§ **DESCRIPTION OF THE TASK**: What the task requires is an exact printout of the listing below, pictures excluded.

# # # # #

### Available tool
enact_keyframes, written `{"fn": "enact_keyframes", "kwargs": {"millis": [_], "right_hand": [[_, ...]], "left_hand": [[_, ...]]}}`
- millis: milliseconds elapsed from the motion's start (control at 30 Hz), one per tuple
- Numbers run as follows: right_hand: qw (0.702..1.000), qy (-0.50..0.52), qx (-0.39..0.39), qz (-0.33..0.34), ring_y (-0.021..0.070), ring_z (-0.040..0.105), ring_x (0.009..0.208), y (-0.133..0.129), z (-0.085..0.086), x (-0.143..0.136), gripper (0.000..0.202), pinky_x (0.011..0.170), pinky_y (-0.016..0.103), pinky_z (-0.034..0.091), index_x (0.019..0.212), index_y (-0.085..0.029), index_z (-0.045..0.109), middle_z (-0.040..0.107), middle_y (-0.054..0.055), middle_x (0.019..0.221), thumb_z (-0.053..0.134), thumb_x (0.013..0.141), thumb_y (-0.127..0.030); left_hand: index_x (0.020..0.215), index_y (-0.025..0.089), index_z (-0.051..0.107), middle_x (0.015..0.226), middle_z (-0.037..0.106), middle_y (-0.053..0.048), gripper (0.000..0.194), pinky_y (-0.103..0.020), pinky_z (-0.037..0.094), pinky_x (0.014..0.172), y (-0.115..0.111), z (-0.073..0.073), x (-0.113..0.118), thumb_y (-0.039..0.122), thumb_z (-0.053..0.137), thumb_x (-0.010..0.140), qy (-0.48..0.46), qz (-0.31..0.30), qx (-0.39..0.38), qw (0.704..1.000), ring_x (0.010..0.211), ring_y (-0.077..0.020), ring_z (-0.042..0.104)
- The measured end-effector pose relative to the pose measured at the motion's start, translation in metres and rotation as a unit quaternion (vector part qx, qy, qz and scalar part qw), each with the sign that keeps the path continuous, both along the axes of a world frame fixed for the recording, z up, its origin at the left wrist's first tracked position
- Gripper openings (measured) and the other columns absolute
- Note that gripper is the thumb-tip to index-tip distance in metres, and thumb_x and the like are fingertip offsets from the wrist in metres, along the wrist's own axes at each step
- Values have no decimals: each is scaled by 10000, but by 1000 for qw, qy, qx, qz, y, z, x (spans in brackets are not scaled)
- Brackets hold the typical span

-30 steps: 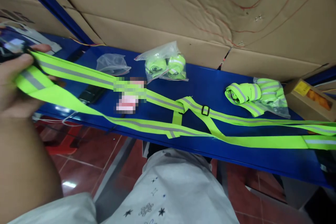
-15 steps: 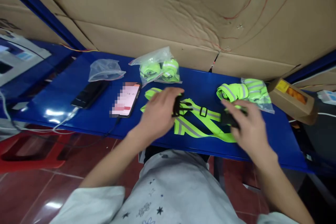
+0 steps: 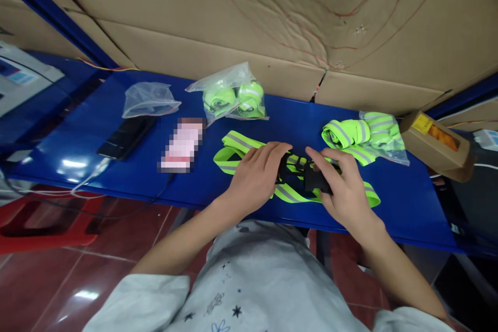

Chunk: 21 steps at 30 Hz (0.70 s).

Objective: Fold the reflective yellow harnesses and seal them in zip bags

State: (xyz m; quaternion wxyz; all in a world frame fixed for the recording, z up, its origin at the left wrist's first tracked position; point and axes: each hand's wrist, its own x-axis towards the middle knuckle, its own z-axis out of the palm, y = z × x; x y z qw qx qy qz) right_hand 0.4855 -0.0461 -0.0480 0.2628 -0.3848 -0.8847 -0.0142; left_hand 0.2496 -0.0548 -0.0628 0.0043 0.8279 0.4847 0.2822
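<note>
Fingers of the left hand are drawn together, closed on a black buckle part, and the lime reflective strap loops out on the blue table beside them, inside the front edge. Facing it, the right hand pinches the other buckle part, though I can't tell whether the two touch; farther right I have room before the cardboard box

Three bags, apparently two buckle halves
</note>
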Motion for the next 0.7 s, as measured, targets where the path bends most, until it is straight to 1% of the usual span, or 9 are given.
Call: {"fn": "enact_keyframes", "kwargs": {"millis": [67, 167, 300, 400, 500, 533, 600, 633, 700], "right_hand": [[1000, -11, 10, -8, 322, 569, 1134, -1, 1, -2, 1000, 962, 501, 537, 1676, -305, 251, 532, 149, 1292, 495, 766, 30], [999, -40, 22, -14, 320, 557, 1121, -2, 4, -1, 1015, 951, 494, 531, 1694, -294, 188, 534, 156, 1295, 489, 784, 40], [997, -66, 30, -15, 320, 559, 1118, -2, 4, -2, 1045, 925, 479, 531, 1707, -287, 115, 545, 161, 1296, 467, 787, 63], [996, -77, 37, -13, 316, 577, 1095, -1, 1, -8, 1036, 900, 469, 539, 1709, -266, 90, 564, 166, 1279, 454, 799, 72], [997, -70, 28, -9, 322, 595, 1091, -2, -2, -14, 1006, 903, 487, 551, 1708, -252, 80, 586, 173, 1267, 436, 823, 66], [998, -57, 10, -2, 327, 598, 1123, -3, -2, -15, 1001, 928, 502, 552, 1707, -256, 79, 586, 174, 1291, 436, 827, 58], [998, -9, -53, 20, 334, 580, 1241, -3, -1, -13, 990, 1009, 527, 542, 1700, -277, 100, 562, 168, 1380, 480, 836, 21], [995, 23, -97, 29, 330, 566, 1295, -2, 1, -10, 978, 1047, 529, 533, 1693, -290, 124, 549, 158, 1421, 531, 847, -17], [975, 90, -200, 45, 316, 571, 1334, 2, 5, -3, 969, 1084, 510, 531, 1673, -302, 181, 548, 143, 1457, 685, 861, -150]], "left_hand": [[1421, 146, 419, 1346, 658, -189, 555, -487, 558, 996, 0, -1, 2, 40, 419, 877, 2, 3, -1, 1000, 1245, -306, 661], [1420, 127, 438, 1337, 667, -202, 521, -482, 561, 984, 0, -1, 2, 39, 412, 907, 30, -1, 5, 1000, 1231, -313, 673], [1401, 99, 485, 1300, 687, -209, 473, -467, 561, 947, -1, -1, 4, 32, 391, 941, 63, -6, 36, 997, 1187, -320, 691], [1381, 76, 493, 1268, 701, -195, 433, -449, 560, 914, -2, -4, 10, 39, 394, 961, 75, -16, 66, 995, 1117, -314, 709], [1392, 58, 472, 1275, 694, -197, 456, -449, 554, 923, -2, -6, 14, 29, 409, 941, 74, -17, 65, 995, 1105, -316, 705], [1397, 60, 464, 1278, 691, -199, 477, -456, 552, 929, -1, -6, 14, 19, 411, 925, 71, -21, 56, 996, 1106, -318, 703], [1387, 80, 462, 1279, 686, -198, 513, -491, 546, 948, -1, -3, 10, 16, 439, 879, 48, -40, 25, 998, 1123, -333, 693], [1372, 100, 470, 1283, 682, -193, 525, -511, 540, 969, 0, 0, 8, 26, 468, 852, 19, -53, 5, 998, 1146, -339, 683], [1319, 161, 495, 1316, 663, -172, 527, -529, 516, 1042, 1, 7, 1, 54, 537, 804, -82, -79, -33, 993, 1236, -333, 644]]}}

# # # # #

§ **RESULT FOR THIS EXERCISE**:
### Available tool
enact_keyframes, written `{"fn": "enact_keyframes", "kwargs": {"millis": [_], "right_hand": [[_, ...]], "left_hand": [[_, ...]]}}`
- millis: milliseconds elapsed from the motion's start (control at 30 Hz), one per tuple
- Numbers run as follows: right_hand: qw (0.702..1.000), qy (-0.50..0.52), qx (-0.39..0.39), qz (-0.33..0.34), ring_y (-0.021..0.070), ring_z (-0.040..0.105), ring_x (0.009..0.208), y (-0.133..0.129), z (-0.085..0.086), x (-0.143..0.136), gripper (0.000..0.202), pinky_x (0.011..0.170), pinky_y (-0.016..0.103), pinky_z (-0.034..0.091), index_x (0.019..0.212), index_y (-0.085..0.029), index_z (-0.045..0.109), middle_z (-0.040..0.107), middle_y (-0.054..0.055), middle_x (0.019..0.221), thumb_z (-0.053..0.134), thumb_x (0.013..0.141), thumb_y (-0.127..0.030); left_hand: index_x (0.020..0.215), index_y (-0.025..0.089), index_z (-0.051..0.107), middle_x (0.015..0.226), middle_z (-0.037..0.106), middle_y (-0.053..0.048), gripper (0.000..0.194), pinky_y (-0.103..0.020), pinky_z (-0.037..0.094), pinky_x (0.014..0.172), y (-0.115..0.111), z (-0.073..0.073), x (-0.113..0.118), thumb_y (-0.039..0.122), thumb_z (-0.053..0.137), thumb_x (-0.010..0.140), qy (-0.48..0.46), qz (-0.31..0.30), qx (-0.39..0.38), qw (0.704..1.000), ring_x (0.010..0.211), ring_y (-0.077..0.020), ring_z (-0.042..0.104)
- The measured end-effector pose relative to the pose measured at the motion's start, translation in metres and rotation as a unit quaternion (vector part qx, qy, qz and scalar part qw), each with the sign that keeps the path continuous, both along the axes of a world frame fixed for the recording, z up, its origin at the left wrist's first tracked position
- Gripper openings (measured) and the other columns absolute
- Note that gripper is the thumb-tip to index-tip distance in metres, and thumb_x and the like are fingertip offsets from the wrist in metres, along the wrist's own axes at each step
- Values have no decimals: each is scaled by 10000, but by 1000 for qw, qy, qx, qz, y, z, x (spans in brackets are not scaled)
- Brackets hold the typical span

-30 steps: 
-15 steps: 
+0 steps: 

Chunk: 21 steps at 30 Hz (0.70 s).

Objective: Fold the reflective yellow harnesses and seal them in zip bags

State: (xyz m; quaternion wxyz; all in a world frame fixed for the recording, z up, its origin at the left wrist's first tracked position; point and axes: each hand's wrist, its own x-axis towards the middle knuckle, its own z-axis out of the palm, y = z × x; x y z qw qx qy qz) right_hand 0.4855 -0.0461 -0.0480 0.2628 -0.3848 -0.8847 -0.0142; left_hand 0.2496 -0.0548 -0.0628 0.0043 0.8279 0.4847 0.2822
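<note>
Fingers of the left hand are drawn together, closed on a black buckle part, and the lime reflective strap loops out on the blue table beside them, inside the front edge. Facing it, the right hand pinches the other buckle part, though I can't tell whether the two touch; farther right I have room before the cardboard box

Three bags, apparently two buckle halves
</note>
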Motion for the next 0.7 s, as measured, targets where the path bends most, until it is straight to 1% of the usual span, or 9 are given.
Call: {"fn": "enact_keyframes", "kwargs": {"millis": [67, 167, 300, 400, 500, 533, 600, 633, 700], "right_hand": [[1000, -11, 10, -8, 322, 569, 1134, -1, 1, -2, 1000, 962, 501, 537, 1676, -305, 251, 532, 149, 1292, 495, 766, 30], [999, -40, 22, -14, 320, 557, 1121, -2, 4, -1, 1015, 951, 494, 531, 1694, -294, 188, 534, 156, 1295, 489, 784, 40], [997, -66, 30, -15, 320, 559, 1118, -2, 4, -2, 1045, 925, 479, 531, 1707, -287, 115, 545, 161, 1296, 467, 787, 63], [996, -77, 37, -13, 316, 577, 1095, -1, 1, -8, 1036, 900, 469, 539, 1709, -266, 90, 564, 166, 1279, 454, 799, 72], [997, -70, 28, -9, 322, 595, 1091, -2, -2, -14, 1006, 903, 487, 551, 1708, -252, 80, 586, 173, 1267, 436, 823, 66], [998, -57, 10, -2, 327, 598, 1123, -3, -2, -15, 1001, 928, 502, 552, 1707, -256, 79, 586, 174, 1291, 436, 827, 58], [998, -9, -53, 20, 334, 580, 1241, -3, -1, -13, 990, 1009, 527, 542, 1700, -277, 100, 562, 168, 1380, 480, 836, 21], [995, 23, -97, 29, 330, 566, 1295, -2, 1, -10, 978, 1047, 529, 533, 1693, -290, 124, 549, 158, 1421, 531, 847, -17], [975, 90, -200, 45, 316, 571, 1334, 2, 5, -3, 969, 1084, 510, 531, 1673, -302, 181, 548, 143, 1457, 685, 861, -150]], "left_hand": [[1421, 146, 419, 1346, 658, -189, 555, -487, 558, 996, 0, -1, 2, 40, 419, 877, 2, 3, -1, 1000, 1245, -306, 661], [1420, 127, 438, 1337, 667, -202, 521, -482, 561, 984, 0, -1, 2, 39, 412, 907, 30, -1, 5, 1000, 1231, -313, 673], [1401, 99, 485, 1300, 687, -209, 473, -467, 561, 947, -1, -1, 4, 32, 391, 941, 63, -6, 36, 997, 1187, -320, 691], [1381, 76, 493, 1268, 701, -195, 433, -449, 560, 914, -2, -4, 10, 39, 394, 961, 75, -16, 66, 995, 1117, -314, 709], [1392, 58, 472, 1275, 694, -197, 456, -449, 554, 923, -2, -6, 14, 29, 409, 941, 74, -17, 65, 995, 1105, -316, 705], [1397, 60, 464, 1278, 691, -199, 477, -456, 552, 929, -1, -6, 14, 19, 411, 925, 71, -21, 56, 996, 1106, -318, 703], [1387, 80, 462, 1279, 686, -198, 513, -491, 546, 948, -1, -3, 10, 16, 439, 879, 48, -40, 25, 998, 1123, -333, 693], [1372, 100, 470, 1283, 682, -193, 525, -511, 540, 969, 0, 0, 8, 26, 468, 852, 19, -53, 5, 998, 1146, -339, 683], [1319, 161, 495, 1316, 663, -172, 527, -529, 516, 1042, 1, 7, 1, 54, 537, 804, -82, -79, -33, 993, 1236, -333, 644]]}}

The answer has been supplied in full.